Que ce soit à cause de la vitesse ou du fait qu'elle était plongée dans ses pensées tout au long, Hikari, à l'arrivée, trouva que le trajet avait été très court. Et quand elle reposa le pied sur la planète Terre, elle vacilla sur un ou deux pas avant de retrouver la gravité. Enfin stabilisée, la jeune fille écoutît les deux autres demoiselles, qui avaient l'air de vouloir parler.


- J’espère qu’ils ne nous ont pas suivies. Ce n’est pas le genre de choses que je pourrais refaire une deuxième en fois en si peu de temps. Vous n’avez rien ?

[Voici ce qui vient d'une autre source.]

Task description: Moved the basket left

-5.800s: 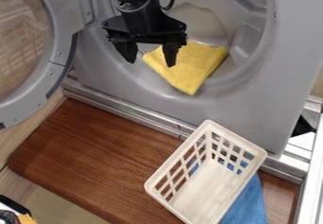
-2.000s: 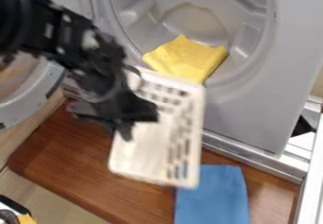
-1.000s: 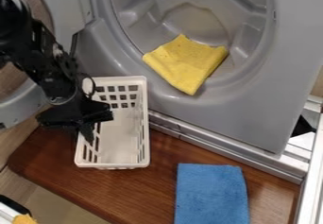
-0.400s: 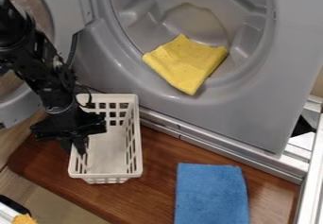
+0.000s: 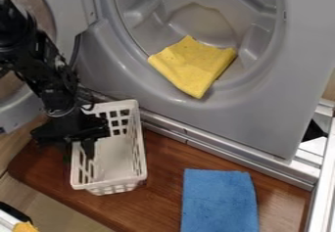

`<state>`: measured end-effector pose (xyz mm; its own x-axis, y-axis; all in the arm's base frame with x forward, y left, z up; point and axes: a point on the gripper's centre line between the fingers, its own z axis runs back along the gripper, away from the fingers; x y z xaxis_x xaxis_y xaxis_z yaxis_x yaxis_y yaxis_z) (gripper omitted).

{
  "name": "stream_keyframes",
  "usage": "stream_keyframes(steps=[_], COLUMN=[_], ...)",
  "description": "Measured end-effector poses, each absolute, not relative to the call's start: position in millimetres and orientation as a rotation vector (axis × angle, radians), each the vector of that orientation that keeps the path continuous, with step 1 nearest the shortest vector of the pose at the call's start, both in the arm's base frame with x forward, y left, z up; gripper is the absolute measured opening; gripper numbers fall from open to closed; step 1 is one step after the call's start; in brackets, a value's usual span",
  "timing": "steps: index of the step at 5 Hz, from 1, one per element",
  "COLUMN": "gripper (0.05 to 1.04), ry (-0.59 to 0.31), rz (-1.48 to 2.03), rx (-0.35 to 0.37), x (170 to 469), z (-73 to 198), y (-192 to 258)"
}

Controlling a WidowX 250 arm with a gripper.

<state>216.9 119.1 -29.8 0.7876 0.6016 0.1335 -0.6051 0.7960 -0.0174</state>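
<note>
The gripper (image 5: 78, 150) is at the left, over the left long side of the white basket (image 5: 116, 160). Its fingers are parted, one outside that side and one inside the basket. The basket rests on the left part of the brown wooden board (image 5: 163, 177), turned slightly, with its open top facing up. The arm and gripper hide the basket's upper left corner and part of its left rim.
A blue cloth (image 5: 219, 201) lies on the board, right of the basket. Behind stands a grey machine front (image 5: 262, 113) with a yellow cloth (image 5: 193, 67) in its round opening. The opened round door (image 5: 59, 69) is behind the arm; a metal rail (image 5: 216, 146) edges the board.
The basket has come from the lower right to the left side, carried by the gripper. Most recently it has turned a little and settled, while the fingers have parted slightly and the arm has barely moved.
</note>
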Motion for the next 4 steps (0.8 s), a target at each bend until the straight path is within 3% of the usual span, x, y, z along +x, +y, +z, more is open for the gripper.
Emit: stream_keyframes(steps=[1, 2, 4], gripper=[0.941, 1.009, 0.999], ry=[-0.136, -0.163, -0.242], rz=[0.642, 0.598, 0.534], rx=[0.031, 0.057, 0.085], x=[219.8, 227.8, 232.8], z=[-28.0, -11.6, 36.5], y=[119.2, 119.0, 111.4])
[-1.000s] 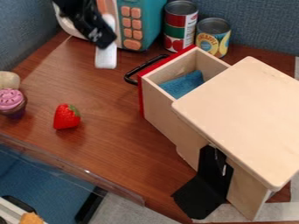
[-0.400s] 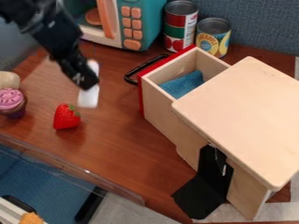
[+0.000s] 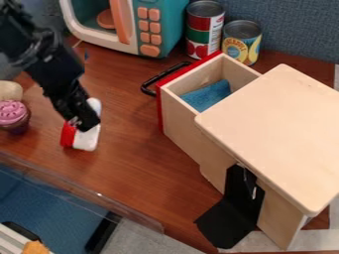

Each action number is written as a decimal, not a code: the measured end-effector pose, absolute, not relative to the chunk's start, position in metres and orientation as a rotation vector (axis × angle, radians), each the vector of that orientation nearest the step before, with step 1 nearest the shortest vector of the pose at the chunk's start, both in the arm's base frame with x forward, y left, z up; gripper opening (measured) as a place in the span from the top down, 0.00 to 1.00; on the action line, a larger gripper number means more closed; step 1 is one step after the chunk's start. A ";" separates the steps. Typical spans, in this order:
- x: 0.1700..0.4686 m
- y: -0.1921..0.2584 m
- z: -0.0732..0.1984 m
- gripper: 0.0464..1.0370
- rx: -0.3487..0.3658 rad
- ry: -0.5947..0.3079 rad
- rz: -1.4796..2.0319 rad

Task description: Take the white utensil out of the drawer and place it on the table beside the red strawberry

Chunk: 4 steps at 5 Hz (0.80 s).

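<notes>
The black gripper (image 3: 86,130) hangs over the left part of the brown table, with a long white piece at its lower end. This white piece covers much of the red strawberry (image 3: 67,135); whether the two touch, I cannot tell. Right of them is a wooden box with a drawer (image 3: 180,111) pulled out, which has a red front and a black handle. A blue cloth (image 3: 206,96) lies inside the drawer.
A purple-topped cupcake (image 3: 13,118) and a beige item (image 3: 10,91) are at the left edge. At the back stand a teal toy microwave (image 3: 162,25) and two cans (image 3: 204,30), (image 3: 242,42). A clear rim (image 3: 79,191) runs along the table's front edge.
From the top of the view, the gripper has come down and to the left, and its white piece now overlaps the strawberry. The drawer and the cans have kept their places.
</notes>
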<state>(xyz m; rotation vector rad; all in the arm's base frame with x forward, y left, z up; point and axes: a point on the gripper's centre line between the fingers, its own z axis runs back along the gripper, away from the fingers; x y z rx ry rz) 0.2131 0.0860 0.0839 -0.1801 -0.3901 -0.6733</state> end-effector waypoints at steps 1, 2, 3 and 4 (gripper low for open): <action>0.213 0.086 0.073 0.68 -0.135 -0.418 -0.668; 0.215 0.077 0.056 0.68 -0.078 -0.458 -0.643; 0.215 0.073 0.045 0.68 -0.094 -0.414 -0.628; 0.217 0.074 0.038 0.68 -0.129 -0.383 -0.606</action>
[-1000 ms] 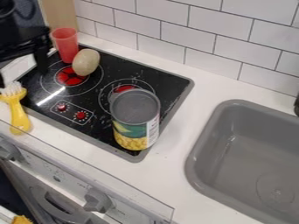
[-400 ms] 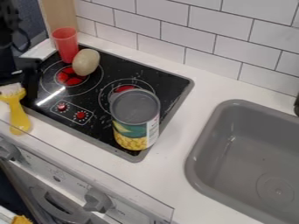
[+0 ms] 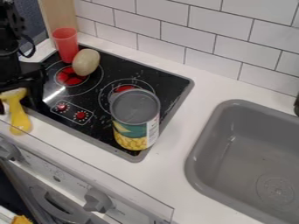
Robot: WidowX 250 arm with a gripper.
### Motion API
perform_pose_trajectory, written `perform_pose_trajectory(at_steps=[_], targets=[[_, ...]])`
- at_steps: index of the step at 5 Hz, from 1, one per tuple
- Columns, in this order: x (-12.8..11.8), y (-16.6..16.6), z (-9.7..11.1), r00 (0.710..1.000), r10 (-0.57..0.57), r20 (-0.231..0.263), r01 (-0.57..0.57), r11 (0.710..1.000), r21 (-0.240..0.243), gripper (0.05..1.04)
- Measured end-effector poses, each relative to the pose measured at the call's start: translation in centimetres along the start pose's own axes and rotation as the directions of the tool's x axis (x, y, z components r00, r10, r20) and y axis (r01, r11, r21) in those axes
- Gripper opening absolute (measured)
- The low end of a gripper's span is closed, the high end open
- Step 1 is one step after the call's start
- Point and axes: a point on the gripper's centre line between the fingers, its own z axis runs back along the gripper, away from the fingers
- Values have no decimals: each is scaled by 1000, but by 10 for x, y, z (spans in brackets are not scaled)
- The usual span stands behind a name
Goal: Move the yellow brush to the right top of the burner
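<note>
Moving the yellow brush (image 3: 20,119) to the right top of the burner (image 3: 143,72) is judged to be at its grasping stage, with no part of the carrying done. The brush lies at the left of the view, its handle on the white table (image 3: 175,148) and its head beside the burner's left edge. The black gripper (image 3: 19,106) is placed low over the head, its fingers (image 3: 36,92) apart, one to either side of it; no firm hold can be made out.

Left to be done, it would seem, are the closing on the brush, the lift, the carry across the burner, the lowering near its upper right corner and the release. On the way, the tall can (image 3: 135,118) and the beige, egg-shaped object (image 3: 86,62) would need to be cleared, since either might be knocked by a low-carried handle.
</note>
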Motion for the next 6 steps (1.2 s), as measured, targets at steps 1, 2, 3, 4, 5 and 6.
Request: perform_pose_trajectory(at_steps=[1,2,3,4,5,6], targets=[[1,-2,-2,1000,24,21,-23,1000,-19,691],[2,-3,-2,999,40,26,-40,999,-22,518],[-3,-2,-1,999,38,20,-38,999,-29,315],[-8,3,20,996,73,55,-69,995,-74,314],[-9,4,42,993,91,81,-84,993,-87,313],[-13,-18,74,991,114,75,-103,986,-134,313]])
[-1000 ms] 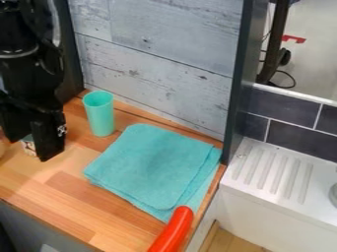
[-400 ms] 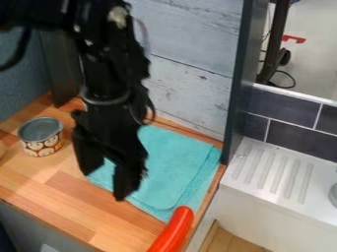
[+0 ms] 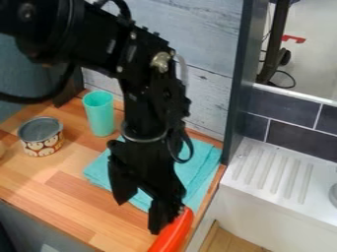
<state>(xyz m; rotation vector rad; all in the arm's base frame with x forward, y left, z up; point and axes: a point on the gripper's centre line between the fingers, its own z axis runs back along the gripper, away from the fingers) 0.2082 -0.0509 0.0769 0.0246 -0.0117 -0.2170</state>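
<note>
The black gripper (image 3: 138, 211) hangs over the front part of the turquoise cloth, its two fingers apart with nothing seen between them. Its right finger overlaps the upper left side of a red, rounded object (image 3: 174, 233) at the bottom edge; whether they touch, I cannot tell. Behind the gripper lies the folded turquoise cloth (image 3: 201, 165), partly hidden by it. A turquoise cup (image 3: 99, 114) stands upright near the back wall. To the left is a small can (image 3: 41, 138) with a grey top and a patterned side.
The wooden counter (image 3: 72, 197) runs along the left, with a pale board wall behind it. A dark upright panel (image 3: 238, 83) borders its right side. Beyond that is a white sink unit with a ridged drainer (image 3: 273, 172), below dark tiles.
From the upper left, the gripper has moved right and toward the front, over the cloth to the red object. The can, and then the cup, have come back into sight behind it.
</note>
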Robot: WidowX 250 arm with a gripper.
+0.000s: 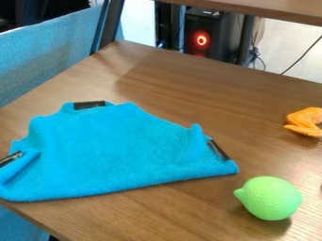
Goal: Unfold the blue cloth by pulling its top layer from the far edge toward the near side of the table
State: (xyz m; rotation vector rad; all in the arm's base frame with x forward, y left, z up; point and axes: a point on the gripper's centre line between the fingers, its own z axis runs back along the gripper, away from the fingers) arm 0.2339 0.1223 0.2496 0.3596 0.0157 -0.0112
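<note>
A bright blue cloth (125,150) lies spread on the left part of the wooden table, its lower edge long and fairly straight. Dark strips show at its top, left and right corners, and small folds rise at the left and right ends. To the right of the cloth's right corner, nearer the front, rests a green lime-like fruit (271,198), its tip pointing left. An orange object (305,122) of curved, folded shape sits at the right edge, farther back. The cloth, the green fruit and the orange object lie apart from one another.
The brown wooden table (170,84) narrows to a corner at the upper left. Blue fabric panel (50,61) stands along its left side. Behind are dark metal legs, a black computer case (211,35) with a red light, cables, and another tabletop (270,8) at the top.
</note>
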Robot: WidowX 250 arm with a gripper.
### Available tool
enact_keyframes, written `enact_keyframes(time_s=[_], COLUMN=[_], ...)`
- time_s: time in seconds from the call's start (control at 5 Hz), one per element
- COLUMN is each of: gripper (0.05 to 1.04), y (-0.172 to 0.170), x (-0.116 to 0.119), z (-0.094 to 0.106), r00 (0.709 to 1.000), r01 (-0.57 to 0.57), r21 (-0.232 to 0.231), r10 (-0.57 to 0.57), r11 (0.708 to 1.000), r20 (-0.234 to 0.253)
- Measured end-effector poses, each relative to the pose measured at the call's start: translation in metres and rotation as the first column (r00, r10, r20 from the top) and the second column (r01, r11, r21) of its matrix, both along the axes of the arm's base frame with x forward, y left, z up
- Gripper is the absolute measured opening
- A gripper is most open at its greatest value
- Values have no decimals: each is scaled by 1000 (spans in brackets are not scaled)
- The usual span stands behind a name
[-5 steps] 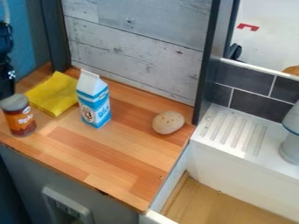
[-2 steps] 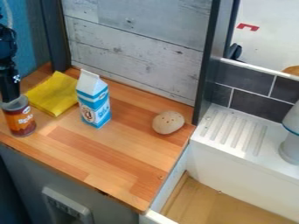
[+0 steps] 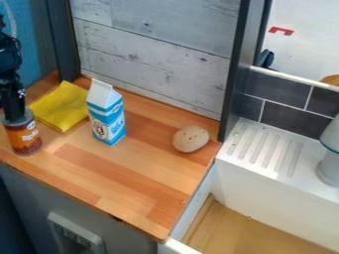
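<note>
Hand (image 3: 15,118) lowered onto jar (image 3: 24,136); jar upright, reddish-brown, orange-labelled; cannot tell whether hand is clamped.

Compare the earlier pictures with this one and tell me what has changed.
The gripper has come in from the left edge and down, and is now at the top of the orange-labelled container. Whether it has taken hold cannot be told. The container stands upright in about the same place. The yellow cloth, the blue-and-white carton and the speckled oval thing stayed put.
</note>
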State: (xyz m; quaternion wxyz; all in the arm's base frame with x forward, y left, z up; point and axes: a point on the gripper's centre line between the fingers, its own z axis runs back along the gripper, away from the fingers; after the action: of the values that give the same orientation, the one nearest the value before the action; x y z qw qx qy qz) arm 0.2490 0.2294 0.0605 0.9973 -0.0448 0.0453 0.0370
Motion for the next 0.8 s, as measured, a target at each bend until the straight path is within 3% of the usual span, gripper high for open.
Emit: enact_keyframes(time_s=[0.2,0.6,0.8], gripper=[1000,1000,1000], y=[-12,-84,-112], x=[-6,-2,7], z=[-2,-4,-6], r00=[1000,994,989], r01=[-5,111,128], r21=[-31,-92,-123], r10=[5,-108,-118], r11=[1000,990,984], r20=[-1,33,83])
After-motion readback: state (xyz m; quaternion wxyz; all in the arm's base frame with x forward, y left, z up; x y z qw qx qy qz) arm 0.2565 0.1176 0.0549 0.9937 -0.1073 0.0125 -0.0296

Hikari après quelques minutes de réflexion, hocha négativement la tête. Ce n'était que un problème de réhabilitement et cela allait vite passer, pas besoin d'en faire toute un plat, d'ailleurs, la petite sorcière se sentait mieux. Les idées claires elle rangit sa baguette tout en observant le couloir. Et fit un bon en entendant le rire de psychopate de Fate. Elle s'était entrainé des heures ou quoi ?! Mais Hikari n''eut pas le le temps de répondre un truc bien cinglant, juste pour le plaisir, qu'elle vit Fate envoyer des fantômes inspecter les lieux. Hikari, fit une mine affreuse, épouvantée. Elle ne savait pas si c'était parce que elle avait horreur des fantômes ou parce que elle venait de voire une humaine faire de la magie. Choquée, elle se sentait statufiée, et bégaya un petit son qui signait " Qu'ece qui s'passe ?! Ou sont les caméras ?! " en un son, ce qui était bien pratique quand on était dans ce genre de situations.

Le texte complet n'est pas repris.